■ **EXERCISE DETAILS**:
Where a line of the data below has the string "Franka", copy that line.

BEGIN GIVEN DATA

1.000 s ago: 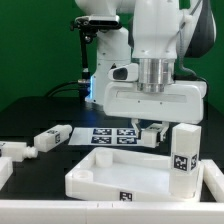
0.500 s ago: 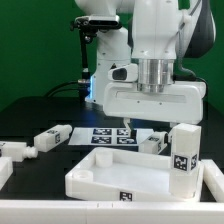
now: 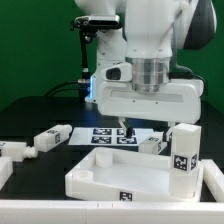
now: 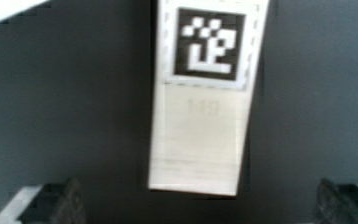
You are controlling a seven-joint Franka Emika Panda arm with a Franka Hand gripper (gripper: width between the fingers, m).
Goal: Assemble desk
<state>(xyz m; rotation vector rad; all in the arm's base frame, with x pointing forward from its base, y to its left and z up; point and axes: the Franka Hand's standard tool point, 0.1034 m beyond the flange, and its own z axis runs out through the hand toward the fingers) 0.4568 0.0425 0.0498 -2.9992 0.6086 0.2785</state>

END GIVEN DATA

■ **RESPONSE BOX**:
You are controlling a seven-joint Franka Emika Panda arm with a Franka Hand gripper (gripper: width between the fingers, m).
<state>(xyz m; rotation vector rad; all in the arm's base frame, with x pointing forward from its base, y to its left and z up; point and axes: the Franka Hand's standard tool point, 0.1034 m beyond the flange, and its own z axis runs out through the hand toward the fingers) 0.4568 0.0425 0.0498 -2.9992 0.6086 0.2785</state>

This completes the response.